EXERCISE PROMPT: From the records below, please print only the lines from the one containing "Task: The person" through the one containing "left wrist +", both included. Skip the pictures.

INFORMATION:
+++

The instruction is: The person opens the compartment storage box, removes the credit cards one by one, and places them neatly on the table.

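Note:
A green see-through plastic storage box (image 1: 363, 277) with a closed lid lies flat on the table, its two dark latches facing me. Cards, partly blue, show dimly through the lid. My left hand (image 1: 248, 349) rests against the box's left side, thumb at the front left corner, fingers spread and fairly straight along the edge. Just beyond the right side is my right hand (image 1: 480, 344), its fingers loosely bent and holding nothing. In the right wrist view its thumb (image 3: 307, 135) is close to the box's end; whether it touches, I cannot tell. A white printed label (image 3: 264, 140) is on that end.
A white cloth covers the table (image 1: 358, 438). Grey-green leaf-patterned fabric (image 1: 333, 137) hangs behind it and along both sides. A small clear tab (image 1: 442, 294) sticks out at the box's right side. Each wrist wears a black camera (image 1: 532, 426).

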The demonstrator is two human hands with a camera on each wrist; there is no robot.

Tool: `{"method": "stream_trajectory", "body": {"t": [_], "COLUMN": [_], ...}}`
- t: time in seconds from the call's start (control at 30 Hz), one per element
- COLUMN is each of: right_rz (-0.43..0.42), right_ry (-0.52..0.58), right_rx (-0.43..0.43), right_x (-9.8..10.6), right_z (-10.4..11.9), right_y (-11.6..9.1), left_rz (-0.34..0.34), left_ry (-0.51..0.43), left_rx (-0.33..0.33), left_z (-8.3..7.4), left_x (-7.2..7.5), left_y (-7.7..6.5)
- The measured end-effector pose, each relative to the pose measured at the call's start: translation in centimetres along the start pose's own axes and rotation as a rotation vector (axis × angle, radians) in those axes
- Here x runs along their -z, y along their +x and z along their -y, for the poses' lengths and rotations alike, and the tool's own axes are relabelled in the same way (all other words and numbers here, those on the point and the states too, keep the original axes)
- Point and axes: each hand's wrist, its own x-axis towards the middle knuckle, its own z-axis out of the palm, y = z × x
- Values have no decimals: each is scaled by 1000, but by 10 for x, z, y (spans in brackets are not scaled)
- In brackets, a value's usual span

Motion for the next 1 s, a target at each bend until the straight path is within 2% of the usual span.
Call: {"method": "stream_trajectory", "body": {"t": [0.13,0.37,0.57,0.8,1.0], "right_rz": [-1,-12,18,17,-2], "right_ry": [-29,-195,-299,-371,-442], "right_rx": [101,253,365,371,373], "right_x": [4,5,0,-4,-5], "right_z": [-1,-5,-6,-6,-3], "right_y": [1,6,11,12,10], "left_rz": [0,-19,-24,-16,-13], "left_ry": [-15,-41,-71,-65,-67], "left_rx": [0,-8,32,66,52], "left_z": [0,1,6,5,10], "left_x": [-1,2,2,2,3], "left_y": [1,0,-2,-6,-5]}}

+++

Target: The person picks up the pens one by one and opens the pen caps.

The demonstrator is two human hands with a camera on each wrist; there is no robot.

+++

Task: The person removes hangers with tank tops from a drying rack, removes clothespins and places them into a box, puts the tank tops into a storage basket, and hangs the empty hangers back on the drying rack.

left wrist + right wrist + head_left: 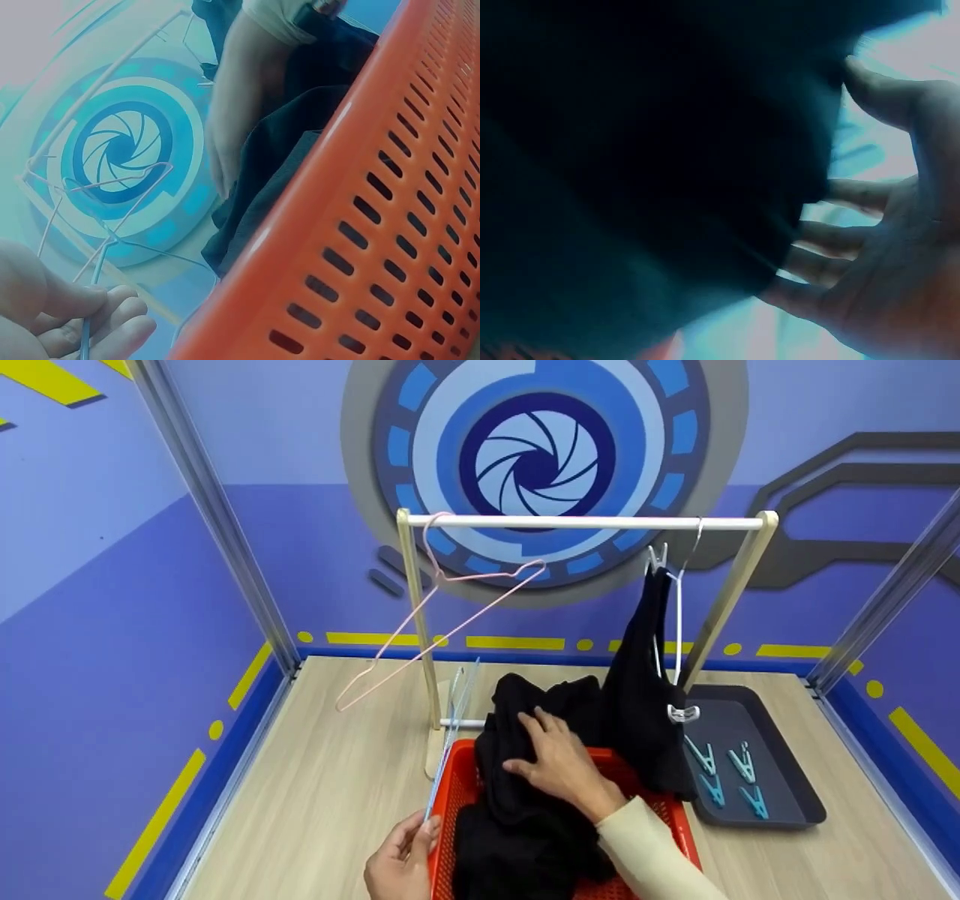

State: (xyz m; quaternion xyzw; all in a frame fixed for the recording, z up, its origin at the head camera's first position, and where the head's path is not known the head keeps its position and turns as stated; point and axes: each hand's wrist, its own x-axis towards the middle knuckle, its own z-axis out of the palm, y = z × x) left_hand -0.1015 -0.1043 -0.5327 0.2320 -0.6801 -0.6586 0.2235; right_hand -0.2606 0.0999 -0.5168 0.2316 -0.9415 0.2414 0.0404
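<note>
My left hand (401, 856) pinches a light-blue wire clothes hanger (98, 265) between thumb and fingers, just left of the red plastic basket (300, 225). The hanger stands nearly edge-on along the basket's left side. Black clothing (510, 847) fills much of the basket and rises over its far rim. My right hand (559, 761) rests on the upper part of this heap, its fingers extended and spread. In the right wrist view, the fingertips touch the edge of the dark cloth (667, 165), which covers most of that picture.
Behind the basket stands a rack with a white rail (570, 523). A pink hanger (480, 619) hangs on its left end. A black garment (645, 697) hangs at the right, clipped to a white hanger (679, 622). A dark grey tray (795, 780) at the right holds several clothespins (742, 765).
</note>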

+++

EXERCISE RESULT:
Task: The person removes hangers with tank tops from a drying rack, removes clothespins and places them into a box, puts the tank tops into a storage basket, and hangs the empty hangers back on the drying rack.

left wrist + right wrist + head_left: 

The exercise calls for nothing more than this answer.